The alar ligaments are paired ligaments that extend from the superolateral dens to the medial surface of the occipital condyles [Figures 2 and 3]. The alar ligaments are major stabilizers of the CCJ and help hold the dens upright and in close conjunction with the skull base and anterior C1 arch. The alar ligaments are not directly visualized on CT; however, an alar ligament injury may be implied in the setting of an avulsive fracture of the medial occipital condyle (Type 3 condylar fracture) or superolateral dens. An avulsive fracture in these locations on CT often requires a cervical MRI to evaluate the remaining ligaments of the CCJ. On MRI, the alar ligaments can be directly visualized on axial, coronal, and sagittal imaging and appear as a thin hypointense T2 band extending from the superolateral dens to the medial surface of the occipital condyles [Figure 4].

Axial illustration demonstrating the deep ligaments of the craniocervical junction, including the tectorial membrane (cut), transverse band of the cruciate ligament, and alar ligaments and their anatomic relationship with the brainstem and vertebral arteries

POSTERIOR ATLANTO-OCCIPITAL MEMBRANE

The posterior atlanto-occipital membrane (PAOM) is a broad, fan-shaped midline ligament that runs between the posterior C1 arch and the posterior margin of the foramen magnum [Figure 1]. It is the superior extension of the ligamentum flavum at the C1 level. Prior cadaveric studies have suggested that the superior extension of the membrane fuses directly with occipital dura similar to the tectorial membrane with the retroclival dura.[23,24] On each side of the membrane, it fuses laterally with the atlanto-occipital joint capsules where a small defect is present that allows the passage of the vertebral artery and suboccipital nerve. Medially, the fibers of the PAOM are slightly thicker where the ligament runs between the posterior tubercle of C1 to the opisthion of the foramen magnum. On MRI, the PAOM is best visualized on sagittal imaging as a broad, but thin, V-shaped ligament that runs between the posterior C1 arch and the posterior lip of the foramen magnum that continues seamlessly as the ligamemtum flavum inferior to C1. The PAOM helps to prevent hyperflexion and impingement of the atlas on the cervicomedullary junction and likely plays a major role in stabilizing the posterior CCJ[25] [Figure 1].
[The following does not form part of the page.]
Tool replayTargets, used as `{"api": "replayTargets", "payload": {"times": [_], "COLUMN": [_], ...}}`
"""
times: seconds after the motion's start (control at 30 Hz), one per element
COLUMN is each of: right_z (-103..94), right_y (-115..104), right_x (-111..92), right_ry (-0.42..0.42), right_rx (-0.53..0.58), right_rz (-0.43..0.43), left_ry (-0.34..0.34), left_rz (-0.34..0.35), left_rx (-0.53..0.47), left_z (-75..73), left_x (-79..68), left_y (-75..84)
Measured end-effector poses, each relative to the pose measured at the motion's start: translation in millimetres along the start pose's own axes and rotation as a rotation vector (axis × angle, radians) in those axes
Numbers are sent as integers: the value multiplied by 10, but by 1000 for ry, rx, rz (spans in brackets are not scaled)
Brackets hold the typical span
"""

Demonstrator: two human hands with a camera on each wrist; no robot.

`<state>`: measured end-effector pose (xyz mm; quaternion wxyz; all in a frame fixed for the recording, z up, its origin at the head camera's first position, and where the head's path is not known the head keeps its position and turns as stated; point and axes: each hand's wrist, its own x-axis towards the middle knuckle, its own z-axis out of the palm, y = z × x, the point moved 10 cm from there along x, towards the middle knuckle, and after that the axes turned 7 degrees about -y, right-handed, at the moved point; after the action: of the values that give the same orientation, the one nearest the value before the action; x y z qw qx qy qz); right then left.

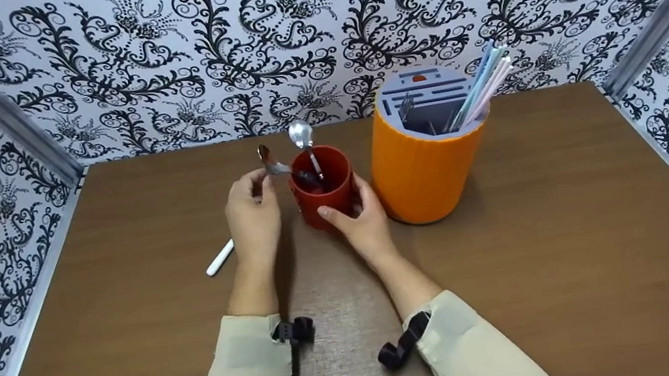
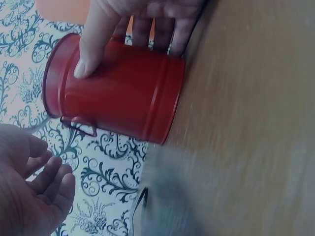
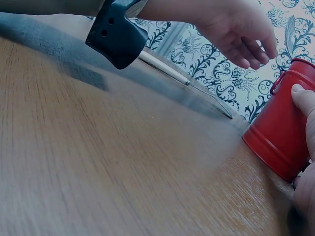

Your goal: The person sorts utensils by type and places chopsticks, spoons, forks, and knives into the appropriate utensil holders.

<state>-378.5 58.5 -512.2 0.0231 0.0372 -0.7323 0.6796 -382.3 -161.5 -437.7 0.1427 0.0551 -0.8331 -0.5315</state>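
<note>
My right hand (image 1: 367, 226) grips a red metal cup (image 3: 280, 130) standing upright on the table, thumb on the near side and fingers around the far side. A small wire loop (image 2: 81, 127) hangs on the cup's wall. Two spoons lean in the cup, bowls up: a silver spoon (image 1: 301, 134) points to the back, and a second spoon (image 1: 267, 158) tilts left. Beside that tilted spoon's bowl is my left hand (image 1: 254, 216), fingers loosely bent and fingertips close to it; in the right wrist view this hand (image 3: 241, 37) has nothing between its fingers.
A white-handled metal utensil (image 3: 165, 68) lies on the table left of the cup, partly hidden by my left hand in the head view. Close right of the cup stands an orange utensil holder (image 1: 421, 168) with a grey slotted top, forks and pastel sticks (image 1: 488, 85). Patterned walls enclose the table.
</note>
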Motion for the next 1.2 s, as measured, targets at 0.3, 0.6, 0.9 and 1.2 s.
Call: {"api": "replayTargets", "payload": {"times": [0.3,0.6,0.9,1.2], "right_z": [-1,4,0,2], "right_y": [12,8,18,17], "right_x": [-2,-3,-12,-21], "right_ry": [-8,-5,-13,-21], "right_rx": [-8,-6,-10,-16], "right_rz": [12,10,28,36], "left_ry": [-34,-43,-160,-297], "left_rz": [-13,-33,-120,-195], "left_rx": [233,352,394,493], "left_z": [-138,-261,-274,-260], "left_x": [53,88,78,56], "left_y": [-59,-138,-297,-446]}}
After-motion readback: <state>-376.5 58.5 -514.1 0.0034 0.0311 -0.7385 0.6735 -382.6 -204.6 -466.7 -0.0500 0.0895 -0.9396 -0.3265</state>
ACCESSORY CRANIOCERVICAL JUNCTION LIGAMENTS

More recently, cadaveric studies have demonstrated that there are several smaller craniocervical ligaments that have an inconsistent presence. For instance, the anterior atlantodental ligament is a small midline ligament in the atlantoaxial joint space that extends between the anterior dens to the posterior margin of the anterior C1 arch.[26] The transverse occipital ligament is a thin ligament that runs laterally between the occipital condyles and has variable attachments with the alar ligaments and dens in the midline.[27] These ligaments are not directly visualized on MRI and their contributions to craniocervical stability are still being investigated.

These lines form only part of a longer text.